Second, there seems to be some equivocation here over the meaning of ‘nature’. ‘Nature’ as it functions in discussions of natural law, for instance, is not simply what can be observed to exist or occur in the natural world (let me introduce you all to the homosexual necrophiliac duck), nor does it just refer to the typical form that things take (e.g. people being right-handed), or to our personal desires, instincts, and interests divorced from a wider reality and moral order.
‘Nature’, as it functions within most forms of natural law, has directivity as an integral element and not just something appended in the form of positive command or personal volition or determination. For instance, in saying that the eye is an organ of sight, we are saying that it is natural for the eye to be able to see and that an eye that cannot see is not a good eye, even though blind eyes can readily be found within the world.
As human beings, we are person-bodies embedded in a larger natural world and moral order in which we participate. We have both forces at work within us that are greater than us and natural orientations towards expression of, participation in, and realization of realities that exceed ourselves. The natural order beckons to us from both within and without. Living according to natural law is more of an art than a matter of speculative science. It involves deepening our acquaintance with and honing the directivity of the natural order that is already incipient within and operative upon us, through the feedback loop of participation in and reception of a natural reality that exceeds us. It also involves recognizing that we are not just brute creatures of instinct and need to act in accord with the personal and moral character of human nature (for example, recognizing that as we are personal beings, we cannot approach sexual relations in a purely animal fashion without morally injuring ourselves). In such a manner we pursue the flourishing of our nature in unity with other persons and the created order more generally.
Nature—as a force that is other and greater than ourselves, yet which is at work within us and which places constraints and demands upon our behaviour—is threatening for many. We may wish to cut ourselves off from its operations, exercise control over it, and autonomy over against it (C.S. Lewis’ The Abolition of Man is worth reading on this, especially the third chapter). The only nature that will be acknowledged is the ‘nature’ that surfaces in our private desire. And, as we are living in a world that hasn’t been perfected and which is broken and sinful—where persons can experience an unchosen predilection for the most wicked acts, for instance—our own natures viewed in such detachment are hardly a reliable source of moral norms.

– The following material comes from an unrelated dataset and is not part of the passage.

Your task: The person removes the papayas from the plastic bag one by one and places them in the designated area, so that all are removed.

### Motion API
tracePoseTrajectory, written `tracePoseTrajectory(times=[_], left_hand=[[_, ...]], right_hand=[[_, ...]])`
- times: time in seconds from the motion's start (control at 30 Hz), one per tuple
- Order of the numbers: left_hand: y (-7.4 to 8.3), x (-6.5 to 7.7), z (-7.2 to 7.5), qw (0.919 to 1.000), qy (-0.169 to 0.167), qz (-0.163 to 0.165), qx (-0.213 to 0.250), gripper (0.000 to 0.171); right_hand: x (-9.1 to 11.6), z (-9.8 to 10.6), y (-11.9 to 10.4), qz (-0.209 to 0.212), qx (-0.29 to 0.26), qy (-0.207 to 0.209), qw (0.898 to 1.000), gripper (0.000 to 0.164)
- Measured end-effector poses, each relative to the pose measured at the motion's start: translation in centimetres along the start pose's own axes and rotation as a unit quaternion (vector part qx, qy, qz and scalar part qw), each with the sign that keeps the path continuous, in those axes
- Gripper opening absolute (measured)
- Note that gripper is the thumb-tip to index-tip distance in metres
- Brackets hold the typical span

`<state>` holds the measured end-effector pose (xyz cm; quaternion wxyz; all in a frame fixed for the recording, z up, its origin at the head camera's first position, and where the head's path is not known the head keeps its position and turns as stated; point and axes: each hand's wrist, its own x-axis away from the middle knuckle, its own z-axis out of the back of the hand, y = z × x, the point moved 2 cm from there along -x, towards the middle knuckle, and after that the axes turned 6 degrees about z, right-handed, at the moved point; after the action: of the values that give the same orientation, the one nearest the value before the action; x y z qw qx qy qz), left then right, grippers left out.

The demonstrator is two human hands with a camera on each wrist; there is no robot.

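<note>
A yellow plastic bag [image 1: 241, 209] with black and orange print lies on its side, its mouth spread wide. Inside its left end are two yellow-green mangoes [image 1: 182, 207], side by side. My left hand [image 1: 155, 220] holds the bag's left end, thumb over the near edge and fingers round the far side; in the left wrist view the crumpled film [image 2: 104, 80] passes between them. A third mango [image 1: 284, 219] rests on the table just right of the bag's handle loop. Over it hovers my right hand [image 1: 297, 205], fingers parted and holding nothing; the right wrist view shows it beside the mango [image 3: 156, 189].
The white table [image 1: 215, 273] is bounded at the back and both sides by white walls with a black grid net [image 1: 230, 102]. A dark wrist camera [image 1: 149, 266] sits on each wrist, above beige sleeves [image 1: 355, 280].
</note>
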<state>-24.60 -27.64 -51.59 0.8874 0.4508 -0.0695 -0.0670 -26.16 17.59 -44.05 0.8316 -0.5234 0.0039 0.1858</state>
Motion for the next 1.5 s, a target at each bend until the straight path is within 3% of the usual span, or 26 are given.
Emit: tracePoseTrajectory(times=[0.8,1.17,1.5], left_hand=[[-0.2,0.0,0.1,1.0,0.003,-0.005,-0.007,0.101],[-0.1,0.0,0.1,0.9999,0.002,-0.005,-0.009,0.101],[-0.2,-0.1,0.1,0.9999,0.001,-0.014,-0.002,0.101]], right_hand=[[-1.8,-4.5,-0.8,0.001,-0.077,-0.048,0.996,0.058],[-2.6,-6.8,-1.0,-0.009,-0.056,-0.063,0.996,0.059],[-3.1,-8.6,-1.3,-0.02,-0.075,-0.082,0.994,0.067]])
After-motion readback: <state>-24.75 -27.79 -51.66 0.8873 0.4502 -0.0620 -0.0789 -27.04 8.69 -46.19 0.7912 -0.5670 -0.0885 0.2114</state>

Finally, I think you might be eliding explanation, description, and prescription. Natural description would readily seem to support the notion men are the physically stronger sex and that, despite overlap in the bell curves of male and female strength, sex is easily one of the most crucial variables underlying strength differences in humans. Evolutionary psychology is one discipline that seeks to provide us with explanations for this fact (whatever their merits might be). Neither, however, provide us with the prescription that men must be stronger, although their observations and explanations may inform our moral and social practice.
I think Jem’s piece on evolutionary psychology misrepresents academic forms of it (the first comment beneath it raises important objections, I think). Evolution’s mechanism of natural selection centres the importance of processes surrounding reproduction—mate selection, successful mating, the bearing of offspring, the rate of offspring survival, their reproductive success in particular environments, etc.—as an explanatory tool for the different forms of species. Men and women are implicated in these processes in very different ways. As in other species, we should expect sexually divergent forms, behavioural tendencies, and social outcomes to accompany the contrasting parts that men and women play in the central species task of bringing other human beings into the world. Maleness and femaleness is a primary example of the way that we are confronted by a natural order that exceeds us, an otherness operative and present in our most intimate selves, an otherness with which disciplines such as evolutionary psychology seek to acquaint us.